Agoric / agoric-sdk

monorepo for the Agoric Javascript smart contract platform
Apache License 2.0
328 stars 207 forks source link

deployment-test is failing when using newer ssh-node images #9609

Open mhofman opened 5 months ago

mhofman commented 5 months ago

Describe the bug

After tagging agoric-upgrade-16-rc0 / sdk@44, new docker images got built and published.

The deployment-test image currently uses the ssh-node image to run the 2 validator nodes of that test. For some reason it started failing with the following error when starting the agd service inside the validator containers:

Error#1: The module '/usr/src/agoric-sdk/node_modules/better-sqlite3/build/Release/better_sqlite3.node'
was compiled against a different Node.js version using
NODE_MODULE_VERSION 108. This version of Node.js requires
NODE_MODULE_VERSION 109. Please try re-compiling or re-installing
the module (for instance, using `npm rebuild` or `npm install`).

  at makeSwingStore (packages/swing-store/src/swingStore.js:192:12)
  at openSwingStore (packages/swing-store/src/swingStore.js:647:10)
  at launch (packages/cosmic-swingset/src/launch-chain.js:351:42)
  at launchAndInitializeSwingSet (packages/cosmic-swingset/src/chain-main.js:466:21)
  at async toSwingSet (packages/cosmic-swingset/src/chain-main.js:676:24)

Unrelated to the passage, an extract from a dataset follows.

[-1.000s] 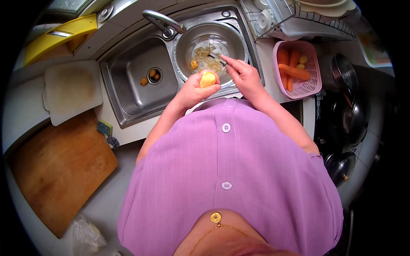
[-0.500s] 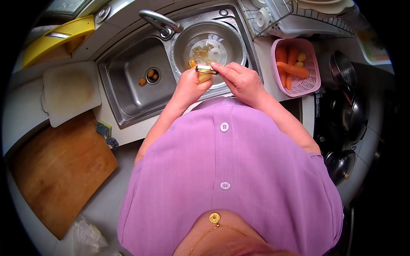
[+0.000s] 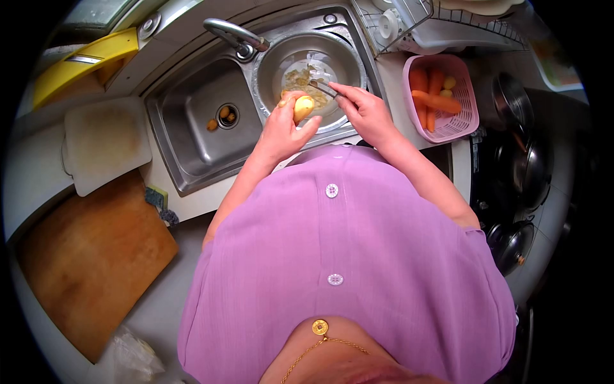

This makes very little sense because 109 is the module version for Electron, not Node.js, according to https://github.com/nodejs/node/blob/main/doc/abi_version_registry.json

According to the ansible config, the version of node inside the container is installed from node source. I verified locally and the installed version is 18.20.3 and has the expected 108 module version.

node -e "console.log(process.versions.modules)"
108

To Reproduce

Run the docker deployment test using ssh-node:44

Expected behavior

No errors

Platform Environment

CI deployment-test

Additional context

Restoring the previous image, ssh-node:43, "solves" the issue:

skopeo copy --all docker://ghcr.io/agoric/ssh-node:43  docker://ghcr.io/agoric/ssh-node:latest
mhofman commented 4 months ago

Above command seems to have auth issues sometimes, know to work with

skopeo copy --all docker://ghcr.io/agoric/ssh-node@sha256:107ce5c17744e54fe2ea76ee4c52ace0e5bef4dd2aa6a67172219dfec001ae68  docker://ghcr.io/agoric/ssh-node:latest

using docker image quay.io/skopeo/stable@sha256:30ad61b97acf899e4eb7d592b8a0a3431282d2c291a02de38437bf7178048605

rabi-siddique commented 4 months ago

@mhofman, thank you for the detailed bug report. I'm not immediately familiar with the process for running the docker deployment test usingssh-node:44. Could you provide a bit more detail on that or point me towards the relevant documentation? I want to understand this better and ensure everything is set up correctly.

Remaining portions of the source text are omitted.